Perspectives on an Evolving Creation, 2a - Evolution and Creation

#2 in an ongoing series on Perspectives on an Evolving Creation edited by Keith B. Miller. Previous post in this series: Perspectives on an Evolving Creation, 1 - Introduction.

From Miller's opening essay, An Evolving Creation: Oxymoron or Fruitful Insight?

Let's start with the definition of creation, as Miller understands it. He says, "'Creation' refers to everything to which God has given being. As a verb, 'creation' refers to the past and continuing action of God to bring into existence all that is and has been. A closely related theological concept is that of 'Providence.' This doctrine include several distinct aspects: God's sustaining and upholding of creation; defined cooperation with creaturely action; and the governance of creation toward God's desired ends."

Having defined creation in this manner, let us move on to the concept of evolution.

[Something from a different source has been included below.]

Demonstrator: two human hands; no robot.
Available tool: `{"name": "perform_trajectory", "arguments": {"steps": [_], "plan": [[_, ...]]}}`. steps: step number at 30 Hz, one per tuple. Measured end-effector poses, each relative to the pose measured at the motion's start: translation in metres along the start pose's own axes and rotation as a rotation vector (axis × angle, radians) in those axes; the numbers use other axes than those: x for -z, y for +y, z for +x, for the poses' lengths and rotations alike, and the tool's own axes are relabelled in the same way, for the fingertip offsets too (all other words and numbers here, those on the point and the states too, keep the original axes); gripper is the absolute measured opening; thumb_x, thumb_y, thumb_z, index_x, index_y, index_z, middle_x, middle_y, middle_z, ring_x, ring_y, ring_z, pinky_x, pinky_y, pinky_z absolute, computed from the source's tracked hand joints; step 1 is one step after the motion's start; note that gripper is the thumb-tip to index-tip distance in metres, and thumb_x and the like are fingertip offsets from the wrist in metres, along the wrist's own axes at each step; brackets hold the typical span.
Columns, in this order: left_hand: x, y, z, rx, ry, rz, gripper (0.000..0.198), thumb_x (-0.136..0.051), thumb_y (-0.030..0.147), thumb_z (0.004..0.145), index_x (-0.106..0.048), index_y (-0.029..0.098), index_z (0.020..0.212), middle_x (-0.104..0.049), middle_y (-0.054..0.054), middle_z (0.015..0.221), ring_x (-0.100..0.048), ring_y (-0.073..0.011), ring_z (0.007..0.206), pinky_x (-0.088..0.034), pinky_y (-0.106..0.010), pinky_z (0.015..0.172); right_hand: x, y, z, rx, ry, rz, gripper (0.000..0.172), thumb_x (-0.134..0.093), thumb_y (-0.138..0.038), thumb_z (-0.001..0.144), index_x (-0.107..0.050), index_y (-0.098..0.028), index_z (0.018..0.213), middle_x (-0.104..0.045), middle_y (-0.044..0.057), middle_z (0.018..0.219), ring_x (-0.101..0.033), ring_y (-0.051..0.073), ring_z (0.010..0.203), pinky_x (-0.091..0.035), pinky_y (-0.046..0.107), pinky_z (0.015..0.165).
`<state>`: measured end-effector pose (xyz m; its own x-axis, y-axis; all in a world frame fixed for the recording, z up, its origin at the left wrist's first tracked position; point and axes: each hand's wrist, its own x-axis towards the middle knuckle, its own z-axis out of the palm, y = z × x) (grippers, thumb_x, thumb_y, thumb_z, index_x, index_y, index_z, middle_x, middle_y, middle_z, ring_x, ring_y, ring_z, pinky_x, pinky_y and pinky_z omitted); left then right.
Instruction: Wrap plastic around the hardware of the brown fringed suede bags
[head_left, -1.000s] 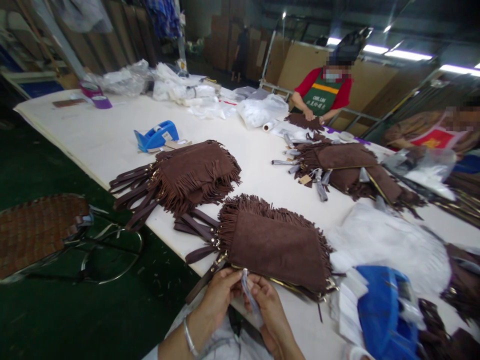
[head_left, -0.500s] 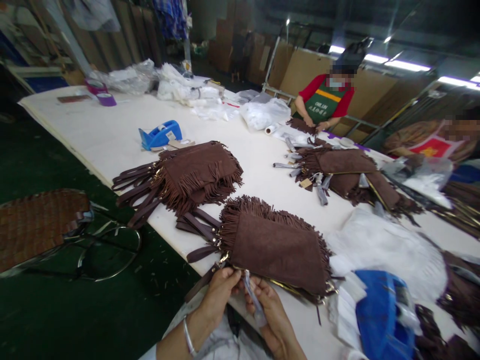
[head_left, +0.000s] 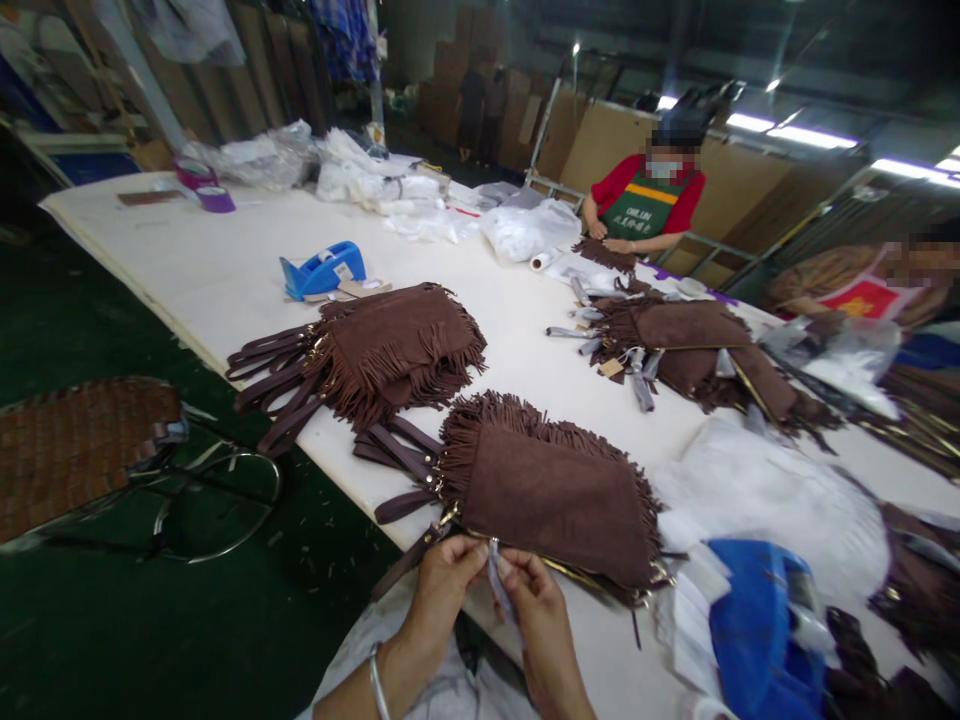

Miller defines evolution as "the descent with modification of all living things from a common ancestor. That is, the history of life can be envisioned as a branching tree of life in which all living things are linked together in a genealogical relationship that extends back to the first living cells."

For someone like me, coming from a young-earth creationist social milieu, I have to confess this definition almost takes my breath away! Does he really intend to try to justify such a thoroughgoing, all-in definition? I mean, there are no holds barred, are there?!

Having provided this kind of bold definition, however, Miller then seeks to help us come along on his journey:
  • Understood in this way, the word "evolution" includes any of a number of proposed mechanisms by which evolutionary change [may have] occurred.
  • [E]volutionary theory does not address whether, or how, God might act to guide such processes.
  • Despite the long theological dialogue with evolutionary theory, many people continue to view evolution as inherently anti-theistic and inseparably wedded to a worldview that denies God and objective morality.
  • Although this understanding of the meaning of evolutionary theory is widely promoted by individuals both inside and outside of the scientific community, its conflation of a physical naturalism with evolution should be rejected on philosophical, theological, and historical grounds.
  • The equation of evolutionary theory with a philosophy that denies the reality of anything beyond matter and energy not only is false but is an impediment to quality scientific and theological thinking.